Data:
● ● ● ● ● ● ●

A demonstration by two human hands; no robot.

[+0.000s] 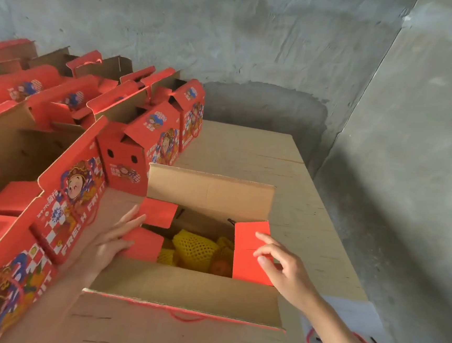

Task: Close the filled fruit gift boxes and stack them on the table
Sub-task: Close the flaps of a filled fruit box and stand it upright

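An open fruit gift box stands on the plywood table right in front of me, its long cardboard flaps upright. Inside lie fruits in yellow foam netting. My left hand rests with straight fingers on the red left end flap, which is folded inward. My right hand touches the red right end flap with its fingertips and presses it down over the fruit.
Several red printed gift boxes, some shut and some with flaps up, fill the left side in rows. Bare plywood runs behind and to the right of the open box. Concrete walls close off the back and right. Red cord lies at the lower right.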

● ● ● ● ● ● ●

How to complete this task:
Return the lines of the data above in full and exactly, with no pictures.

Finished exercise:
A demonstration by two human hands; no robot.

[+0.000s] 

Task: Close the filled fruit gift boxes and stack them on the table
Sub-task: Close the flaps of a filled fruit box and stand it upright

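An open fruit gift box stands on the plywood table right in front of me, its long cardboard flaps upright. Inside lie fruits in yellow foam netting. My left hand rests with straight fingers on the red left end flap, which is folded inward. My right hand touches the red right end flap with its fingertips and presses it down over the fruit.
Several red printed gift boxes, some shut and some with flaps up, fill the left side in rows. Bare plywood runs behind and to the right of the open box. Concrete walls close off the back and right. Red cord lies at the lower right.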

That completes the output for this exercise.